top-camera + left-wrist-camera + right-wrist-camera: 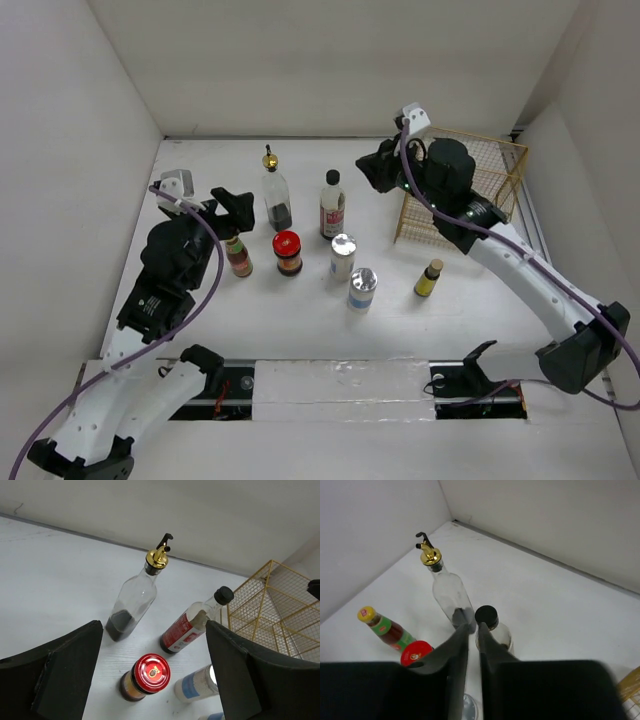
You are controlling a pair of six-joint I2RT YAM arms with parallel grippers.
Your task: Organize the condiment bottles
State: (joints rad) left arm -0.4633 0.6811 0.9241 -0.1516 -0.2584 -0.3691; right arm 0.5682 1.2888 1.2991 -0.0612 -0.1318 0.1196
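While the left gripper (232,205) hangs wide open and empty just left of the red-lidded jar (287,252), the red-labelled bottle (238,257) stands between them, almost under its fingers. Behind the jar stand the gold-spouted bottle (275,198) and the black-capped bottle (332,207). Right of the jar come a silver-topped cylinder (343,256), a second cylinder (362,289), then the small yellow bottle (429,279). Farther back-right on the desk (300,335) sits the wire basket (490,165), with the right gripper (375,170) pinched nearly closed on nothing, between it and the black-capped bottle.
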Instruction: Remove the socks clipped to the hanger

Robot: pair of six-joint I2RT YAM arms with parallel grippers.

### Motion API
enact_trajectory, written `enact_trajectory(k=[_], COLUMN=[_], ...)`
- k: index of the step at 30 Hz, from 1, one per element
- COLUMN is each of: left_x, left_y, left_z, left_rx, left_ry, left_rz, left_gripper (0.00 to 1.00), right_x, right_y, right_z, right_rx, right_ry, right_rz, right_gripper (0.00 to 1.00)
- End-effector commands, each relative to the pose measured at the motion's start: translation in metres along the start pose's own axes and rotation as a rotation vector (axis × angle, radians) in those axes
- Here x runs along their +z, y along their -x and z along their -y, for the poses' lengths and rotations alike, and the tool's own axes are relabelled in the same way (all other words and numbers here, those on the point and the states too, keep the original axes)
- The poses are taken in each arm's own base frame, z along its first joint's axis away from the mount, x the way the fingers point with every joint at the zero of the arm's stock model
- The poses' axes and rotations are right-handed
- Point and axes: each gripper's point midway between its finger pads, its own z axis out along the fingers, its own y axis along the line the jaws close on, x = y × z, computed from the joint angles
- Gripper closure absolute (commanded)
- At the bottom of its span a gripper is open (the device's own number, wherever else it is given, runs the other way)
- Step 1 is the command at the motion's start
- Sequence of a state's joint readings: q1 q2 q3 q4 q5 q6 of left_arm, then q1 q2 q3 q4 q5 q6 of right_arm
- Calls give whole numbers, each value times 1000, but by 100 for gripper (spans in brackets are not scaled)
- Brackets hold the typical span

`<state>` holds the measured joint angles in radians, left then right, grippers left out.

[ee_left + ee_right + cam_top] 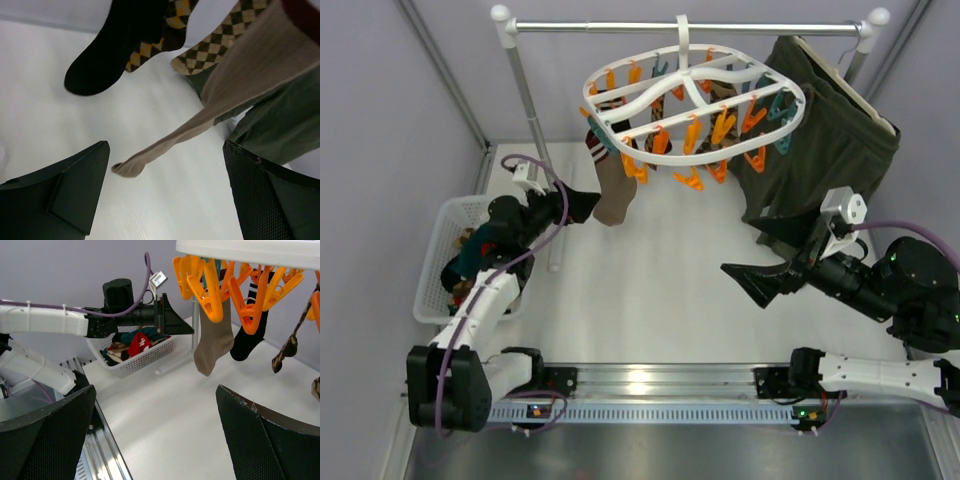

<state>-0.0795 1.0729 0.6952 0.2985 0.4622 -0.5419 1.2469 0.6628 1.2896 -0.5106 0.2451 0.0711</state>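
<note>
Left gripper spread apart at 9 o'clock of tan sock, clipped to white hanger, right gripper likewise apart at 4 o'clock

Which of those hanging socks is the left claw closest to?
The plain tan sock: its toe dangles just ahead of the open left gripper, while the black sock and argyle socks hang farther back.

Glossy white plastic hanger, ribbed knit sock (matt), smooth table.
</note>
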Motion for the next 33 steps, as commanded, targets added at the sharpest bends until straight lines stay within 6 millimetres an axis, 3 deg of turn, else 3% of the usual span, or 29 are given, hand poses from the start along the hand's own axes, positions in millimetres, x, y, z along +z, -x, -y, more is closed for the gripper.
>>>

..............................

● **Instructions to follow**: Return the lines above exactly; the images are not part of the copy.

● **Solution for this task**:
top-camera + left-wrist-camera + right-wrist-camera: 
You are controlling a pair of six-joint I2RT YAM arms with parallel grippers.
Your task: Organize the condiment bottles
State: (joints rad) left arm -0.4633 0.6811 0.9241 -0.1516 -0.2584 -0.3691; right arm 0.5682 1.2888 1.2991 -0.0612 -0.1318 0.1196
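While the left gripper (232,205) hangs wide open and empty just left of the red-lidded jar (287,252), the red-labelled bottle (238,257) stands between them, almost under its fingers. Behind the jar stand the gold-spouted bottle (275,198) and the black-capped bottle (332,207). Right of the jar come a silver-topped cylinder (343,256), a second cylinder (362,289), then the small yellow bottle (429,279). Farther back-right on the desk (300,335) sits the wire basket (490,165), with the right gripper (375,170) pinched nearly closed on nothing, between it and the black-capped bottle.
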Instruction: Remove the socks clipped to the hanger

Robot: pair of six-joint I2RT YAM arms with parallel grippers.

### Motion API
enact_trajectory, written `enact_trajectory(k=[_], COLUMN=[_], ...)`
- k: index of the step at 30 Hz, from 1, one per element
- COLUMN is each of: left_x, left_y, left_z, left_rx, left_ry, left_rz, left_gripper (0.00 to 1.00), right_x, right_y, right_z, right_rx, right_ry, right_rz, right_gripper (0.00 to 1.00)
- End-effector commands, each relative to the pose measured at the motion's start: translation in metres along the start pose's own axes and rotation as a rotation vector (axis × angle, radians) in those axes
- Here x runs along their +z, y along their -x and z along their -y, for the poses' lengths and rotations alike, and the tool's own axes are relabelled in the same way (all other words and numbers here, those on the point and the states too, keep the original axes)
- The poses are taken in each arm's own base frame, z along its first joint's axis away from the mount, x the way the fingers point with every joint at the zero of the arm's stock model
- The poses' axes and rotations are right-handed
- Point and axes: each gripper's point midway between its finger pads, its own z axis out along the fingers, its own y axis along the line the jaws close on, x = y × z, computed from the joint angles
- Gripper closure absolute (commanded)
- At the bottom of its span a gripper is open (the device's own number, wherever else it is given, runs the other way)
- Step 1 is the command at the motion's start
- Sequence of a state's joint readings: q1 q2 q3 q4 q5 q6 of left_arm, then q1 q2 q3 q4 q5 q6 of right_arm
- Calls give whole numbers, each value times 1000, but by 100 for gripper (spans in brackets are not scaled)
- Brackets hold the typical span

`<state>` holds the measured joint angles in radians, left then right, grippers left out.

[ee_left + ee_right + cam_top] 

<state>-0.0795 1.0729 0.6952 0.2985 0.4622 -0.5419 1.2469 0.6628 1.2896 -0.5106 0.2451 0.0711</state>
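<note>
Left gripper spread apart at 9 o'clock of tan sock, clipped to white hanger, right gripper likewise apart at 4 o'clock

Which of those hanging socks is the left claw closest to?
The plain tan sock: its toe dangles just ahead of the open left gripper, while the black sock and argyle socks hang farther back.

Glossy white plastic hanger, ribbed knit sock (matt), smooth table.
</note>
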Motion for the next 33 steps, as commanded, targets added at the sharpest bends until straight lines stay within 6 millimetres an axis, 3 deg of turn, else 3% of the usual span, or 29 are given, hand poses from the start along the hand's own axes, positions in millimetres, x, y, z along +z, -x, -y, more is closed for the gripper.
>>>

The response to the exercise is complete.